* Task statement: Repeat the data word for word. Do not include the pictures.

Material provided Start Marker

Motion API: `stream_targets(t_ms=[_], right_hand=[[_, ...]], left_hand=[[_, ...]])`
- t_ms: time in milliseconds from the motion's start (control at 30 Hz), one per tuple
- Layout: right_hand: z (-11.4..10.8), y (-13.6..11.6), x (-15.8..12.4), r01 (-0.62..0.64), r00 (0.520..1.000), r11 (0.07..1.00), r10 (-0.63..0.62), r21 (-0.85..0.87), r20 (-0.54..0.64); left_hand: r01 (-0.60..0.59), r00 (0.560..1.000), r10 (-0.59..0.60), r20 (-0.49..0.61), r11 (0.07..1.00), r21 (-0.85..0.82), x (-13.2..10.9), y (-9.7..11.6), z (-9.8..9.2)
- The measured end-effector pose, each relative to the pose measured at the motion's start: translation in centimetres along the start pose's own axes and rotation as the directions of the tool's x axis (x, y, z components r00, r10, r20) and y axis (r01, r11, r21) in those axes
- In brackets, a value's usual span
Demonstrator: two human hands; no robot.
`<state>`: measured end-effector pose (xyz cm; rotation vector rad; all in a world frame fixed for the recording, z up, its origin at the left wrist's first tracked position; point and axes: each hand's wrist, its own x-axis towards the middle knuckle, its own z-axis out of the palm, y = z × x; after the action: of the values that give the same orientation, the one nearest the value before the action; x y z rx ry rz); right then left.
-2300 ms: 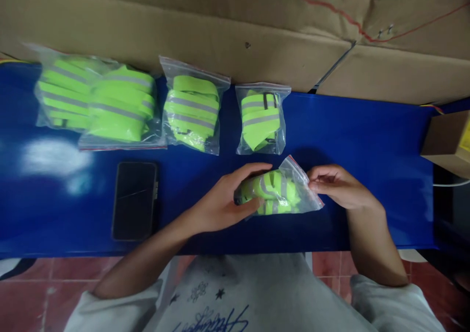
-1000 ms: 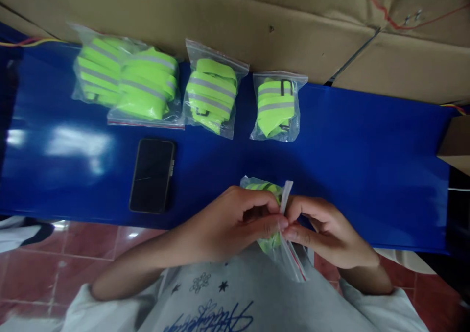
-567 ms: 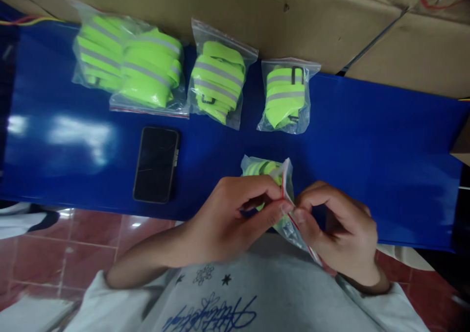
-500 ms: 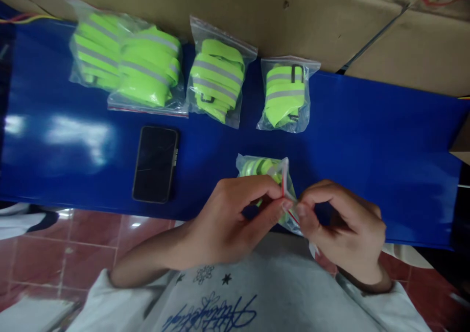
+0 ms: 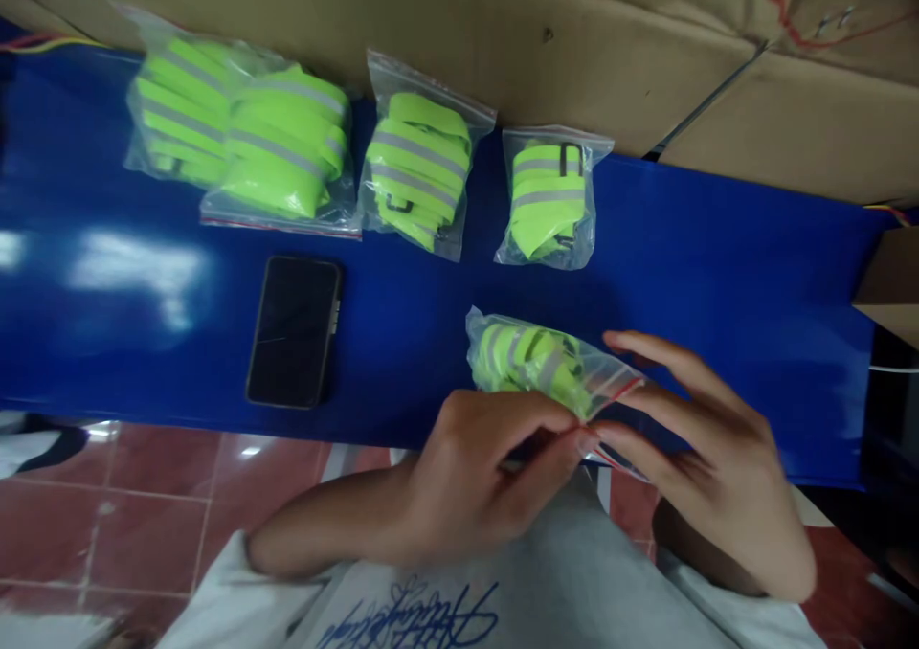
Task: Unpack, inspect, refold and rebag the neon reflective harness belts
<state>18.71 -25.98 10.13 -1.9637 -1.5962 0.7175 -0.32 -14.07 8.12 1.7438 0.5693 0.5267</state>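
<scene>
Looking down through the head view. Pinching the edge of a clear zip bag point(image 5: 542, 362) with the left hand point(image 5: 488, 477), grip pressed together on the plastic between thumb and forefinger, probably to steady it. Spreading the grip of the right hand point(image 5: 725, 477) at the red-lined mouth point(image 5: 618, 393), thumb tip right beside the left one, perhaps to keep both lips within reach; cannot tell how much plastic is touched. Holding the bag over the front part of the blue tabletop point(image 5: 725, 285), likely for a short reach, with yellow-green straps point(image 5: 503, 343) bundled toward the closed end. Noting four similar bags point(image 5: 416, 170) laid along the cardboard point(image 5: 287, 17), the two leftmost overlapping, presumably set back from handling. Noting also a phone point(image 5: 294, 333), face up, well left of both hands, seemingly kept aside.
</scene>
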Motion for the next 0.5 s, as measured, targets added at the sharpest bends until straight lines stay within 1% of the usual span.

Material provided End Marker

* Your response:
Motion API: `stream_targets(t_ms=[_], right_hand=[[_, ...]], left_hand=[[_, ...]])`
- t_ms: time in milliseconds from the motion's start (control at 30 Hz), one per tuple
- Layout: right_hand: z (-11.4..10.8), y (-13.6..11.6), x (-15.8..12.4), r01 (-0.62..0.64), r00 (0.520..1.000), r11 (0.07..1.00), r10 (-0.63..0.62), r21 (-0.85..0.87), r20 (-0.54..0.64); left_hand: r01 (-0.60..0.59), r00 (0.560..1.000), r10 (-0.59..0.60), r20 (-0.49..0.61), r11 (0.07..1.00), r21 (-0.85..0.82), x (-13.2..10.9), y (-9.7..11.6), z (-9.8..9.2)
- The measured end-effector pose, each relative to the pose measured at the motion's start: translation in centimetres along the start pose's own axes and rotation as the directions of the tool's x axis (x, y, z components r00, r10, r20) and y axis (r01, r11, r21) in those axes
- In brackets, a value's usual span
Demonstrator: two human hands; no robot.
`<state>`: measured end-effector pose (xyz cm; rotation vector rad; all in a world frame fixed for the recording, z up, its origin at the left wrist's first tracked position; point and axes: each hand's wrist, its own x-axis towards the middle knuckle, its own z-axis out of the palm, y = z × x; after the action: of the values that give the same orientation, the one nearest the value before the action; x y z rx ry rz); right then left.
-2300 ms: 
-1000 ms: 
-567 ms: 
-500 ms: 
+0 ms: 
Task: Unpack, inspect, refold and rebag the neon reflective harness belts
<state>18.71 -25.98 10.13 -1.9637 -1.5962 0.7175 -0.32 -14.07 8.12 1.7438 0.5693 0.5267</state>
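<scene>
Looking down through the head view. Pinching the edge of a clear zip bag point(image 5: 542, 362) with the left hand point(image 5: 488, 477), grip pressed together on the plastic between thumb and forefinger, probably to steady it. Spreading the grip of the right hand point(image 5: 725, 477) at the red-lined mouth point(image 5: 618, 393), thumb tip right beside the left one, perhaps to keep both lips within reach; cannot tell how much plastic is touched. Holding the bag over the front part of the blue tabletop point(image 5: 725, 285), likely for a short reach, with yellow-green straps point(image 5: 503, 343) bundled toward the closed end. Noting four similar bags point(image 5: 416, 170) laid along the cardboard point(image 5: 287, 17), the two leftmost overlapping, presumably set back from handling. Noting also a phone point(image 5: 294, 333), face up, well left of both hands, seemingly kept aside.
</scene>
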Motion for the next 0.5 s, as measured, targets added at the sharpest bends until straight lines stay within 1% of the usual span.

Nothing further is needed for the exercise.